Received One of the Highest Personal Injury Verdicts in Kansas/Oklahoma History in 2009

Frequently Asked Questions
1. Why do I need an attorney?
2. How does my attorney get paid?
3. How do I know which attorney to choose?
4. After a car crash, should I call the police?
5. If the police don’t come or take too long, what do I do?
6. Should I call my insurance company when the crash was someone else’s fault?
7. What do I do if the person who is at fault does not have insurance?
8. What do I do if they don’t have enough insurance coverage?
9. Who is going to pay my medical bills?
10. What is subrogation or a right of subrogation?
11. What types of things (damages) can I recover for?
12. The other driver was drunk, does that matter?
13. Why aren’t they being fair with me?

1. Why do I need an attorney?
Everyone would benefit from talking with an attorney to help decide the right answer to this question. We offer free consultations for just this reason. Not everyone needs an attorney to help them. If you were involved in a relatively minor incident in which you suffered minor injuries or other minimal damages because of the negligence of someone else, you may not need an attorney or it may not be economically reasonable for you to have one.

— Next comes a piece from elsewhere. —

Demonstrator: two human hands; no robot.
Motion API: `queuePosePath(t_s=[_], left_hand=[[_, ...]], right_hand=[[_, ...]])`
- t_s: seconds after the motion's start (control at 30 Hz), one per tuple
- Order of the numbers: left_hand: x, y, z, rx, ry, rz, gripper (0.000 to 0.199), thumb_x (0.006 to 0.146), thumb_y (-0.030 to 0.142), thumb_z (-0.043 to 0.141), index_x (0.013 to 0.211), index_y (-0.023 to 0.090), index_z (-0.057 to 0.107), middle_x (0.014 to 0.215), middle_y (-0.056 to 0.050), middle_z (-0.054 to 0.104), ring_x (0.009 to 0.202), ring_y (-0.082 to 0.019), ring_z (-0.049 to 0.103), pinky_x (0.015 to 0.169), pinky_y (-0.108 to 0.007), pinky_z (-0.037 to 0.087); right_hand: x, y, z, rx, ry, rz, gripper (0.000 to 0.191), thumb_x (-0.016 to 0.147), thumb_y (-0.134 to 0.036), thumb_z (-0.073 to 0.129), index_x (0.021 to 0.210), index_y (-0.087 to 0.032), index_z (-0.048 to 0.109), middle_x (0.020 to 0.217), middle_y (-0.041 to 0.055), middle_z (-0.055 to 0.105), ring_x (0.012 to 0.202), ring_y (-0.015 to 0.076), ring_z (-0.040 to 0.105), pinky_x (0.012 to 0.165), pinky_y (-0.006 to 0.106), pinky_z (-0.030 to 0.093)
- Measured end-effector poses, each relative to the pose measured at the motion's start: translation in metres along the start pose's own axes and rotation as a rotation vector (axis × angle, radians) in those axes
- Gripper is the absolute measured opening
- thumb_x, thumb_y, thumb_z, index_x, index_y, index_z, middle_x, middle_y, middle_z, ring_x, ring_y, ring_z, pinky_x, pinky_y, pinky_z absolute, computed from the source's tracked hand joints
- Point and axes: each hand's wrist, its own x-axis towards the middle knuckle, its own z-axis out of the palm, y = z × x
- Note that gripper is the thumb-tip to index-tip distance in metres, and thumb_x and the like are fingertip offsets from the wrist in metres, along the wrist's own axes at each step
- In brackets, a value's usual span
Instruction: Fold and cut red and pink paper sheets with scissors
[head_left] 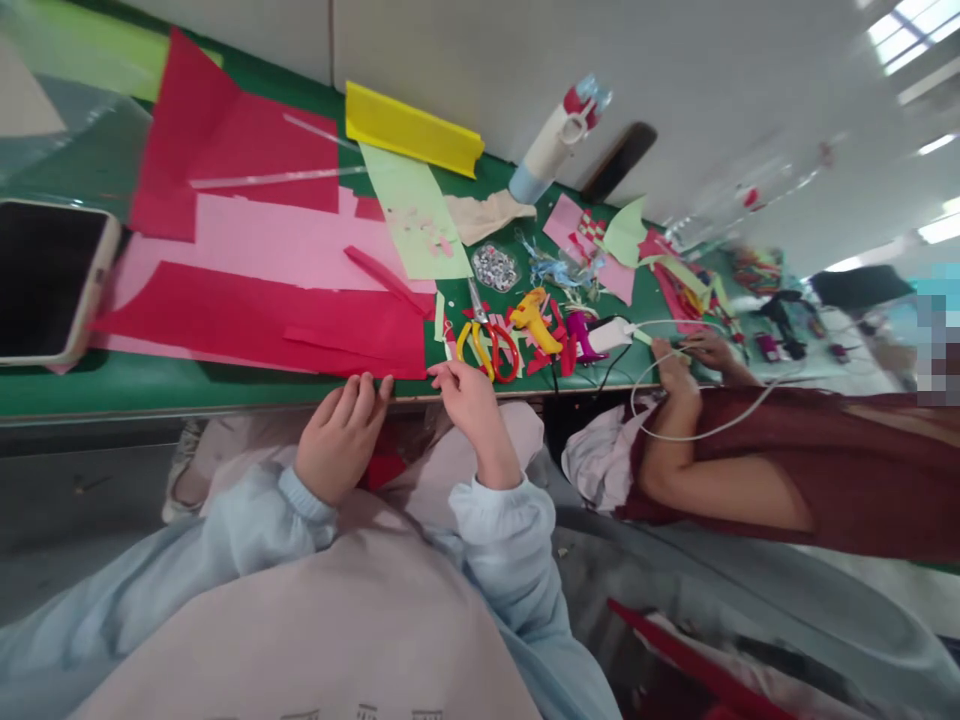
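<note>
My left hand [341, 430] rests at the front edge of the table, its fingers stretched out over the near edge of a red sheet [360, 335]. My right hand [469, 400] is closed, thumb and forefinger pinched together close to that sheet's right corner. What lies between those fingertips, if anything, is too small to make out. Just beyond the right hand lie scissors [487, 345] with yellow and red handles, blades pointing away. Beside them is a small light green paper strip [439, 315]. A narrow folded red strip [386, 278] lies across the sheets.
A phone [49, 280] lies at the left. Farther back stand a yellow folded piece [412, 130] and a white and blue bottle [551, 145]. Right of the scissors are a yellow glue gun [536, 320] and a purple one [585, 335]. At right, a co-worker's hands [675, 365] work beside a white cable.
</note>
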Motion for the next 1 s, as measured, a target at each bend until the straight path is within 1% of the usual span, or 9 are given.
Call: queuePosePath(t_s=[0.1,0.17,0.27,0.33,0.4,0.47,0.57,0.8,1.0], left_hand=[[0.001,-0.001,-0.001,-0.007,-0.002,0.015,0.064,0.096,0.016,0.040,0.157,0.011,0.022,0.140,-0.025,0.056,0.128,-0.033,0.056,0.100,-0.044,0.046],[0.002,-0.003,-0.002,-0.013,0.000,0.039,0.068,0.095,0.017,0.043,0.158,0.011,0.016,0.136,-0.025,0.059,0.125,-0.033,0.058,0.097,-0.043,0.047],[0.005,-0.008,-0.005,0.004,0.009,0.086,0.071,0.095,0.018,0.044,0.158,0.011,0.013,0.130,-0.024,0.063,0.117,-0.033,0.063,0.091,-0.041,0.048],[0.008,-0.012,-0.007,0.031,0.013,0.130,0.071,0.096,0.019,0.043,0.158,0.009,0.013,0.126,-0.024,0.065,0.111,-0.032,0.065,0.088,-0.040,0.049],[0.010,-0.015,-0.010,0.048,0.005,0.166,0.070,0.095,0.017,0.043,0.158,0.007,0.013,0.122,-0.024,0.067,0.107,-0.032,0.066,0.087,-0.040,0.049],[0.013,-0.017,-0.013,0.048,-0.015,0.179,0.069,0.095,0.015,0.043,0.157,0.007,0.015,0.121,-0.023,0.067,0.106,-0.031,0.066,0.086,-0.040,0.049],[0.016,-0.018,-0.016,0.049,-0.039,0.182,0.068,0.093,0.014,0.046,0.157,0.008,0.021,0.119,-0.022,0.068,0.103,-0.030,0.067,0.085,-0.039,0.049],[0.022,-0.017,-0.019,0.111,-0.027,0.205,0.060,0.093,0.014,0.051,0.151,0.012,0.037,0.112,-0.018,0.070,0.094,-0.027,0.068,0.081,-0.037,0.048],[0.026,-0.018,-0.021,0.160,-0.002,0.245,0.052,0.091,0.013,0.053,0.143,0.011,0.048,0.110,-0.018,0.070,0.092,-0.026,0.066,0.080,-0.037,0.048]], right_hand=[[-0.005,-0.001,-0.001,0.084,0.034,0.005,0.025,0.097,-0.028,0.048,0.103,-0.019,0.070,0.098,0.0034,0.074,0.088,0.0140,0.068,0.081,0.022,0.049],[-0.009,-0.004,0.001,0.065,0.090,0.013,0.024,0.096,-0.029,0.050,0.104,-0.019,0.070,0.098,0.0040,0.073,0.086,0.0141,0.068,0.082,0.023,0.050],[-0.018,-0.009,0.007,-0.075,0.185,-0.047,0.030,0.099,-0.028,0.045,0.110,-0.019,0.071,0.101,0.0071,0.071,0.095,0.0159,0.066,0.089,0.025,0.049],[-0.027,-0.011,0.014,-0.201,0.168,-0.124,0.037,0.101,-0.030,0.038,0.118,-0.023,0.071,0.098,0.0075,0.069,0.096,0.0171,0.064,0.092,0.027,0.048],[-0.035,-0.011,0.022,-0.312,0.118,-0.163,0.041,0.102,-0.029,0.036,0.129,-0.027,0.067,0.089,0.0067,0.068,0.088,0.0169,0.064,0.086,0.027,0.049],[-0.042,-0.010,0.028,-0.385,0.059,-0.181,0.044,0.101,-0.027,0.036,0.138,-0.030,0.060,0.084,0.0055,0.066,0.082,0.0164,0.063,0.079,0.026,0.049],[-0.047,-0.006,0.035,-0.424,0.022,-0.178,0.046,0.100,-0.025,0.036,0.143,-0.032,0.054,0.083,0.0047,0.066,0.080,0.0161,0.062,0.072,0.026,0.048],[-0.047,-0.001,0.042,-0.419,0.083,-0.206,0.046,0.097,-0.022,0.045,0.142,-0.027,0.056,0.081,0.0031,0.065,0.076,0.0143,0.061,0.068,0.024,0.046],[-0.045,-0.003,0.043,-0.389,0.194,-0.270,0.043,0.095,-0.019,0.049,0.135,-0.022,0.061,0.077,0.0012,0.064,0.070,0.0129,0.059,0.063,0.025,0.043]])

However, if you or someone else has more that just minor injuries or damages, it may make a big difference to have the help of someone that knows the law, the claim process, and can watch out for your interests. Insurance companies are in business to make money and watch out for the interests of their shareholders. Sometimes they deny valid claims, push early and unjust settlements on people, and use low ball offers to drag out claims until people become demoralized and simply settle. When someone breaks the rules and causes you harm and losses, they should be responsible for those damages. They should have to help make you whole again. We would be happy to discuss your situation with you to help you decide whether you need an attorney. Contact Us.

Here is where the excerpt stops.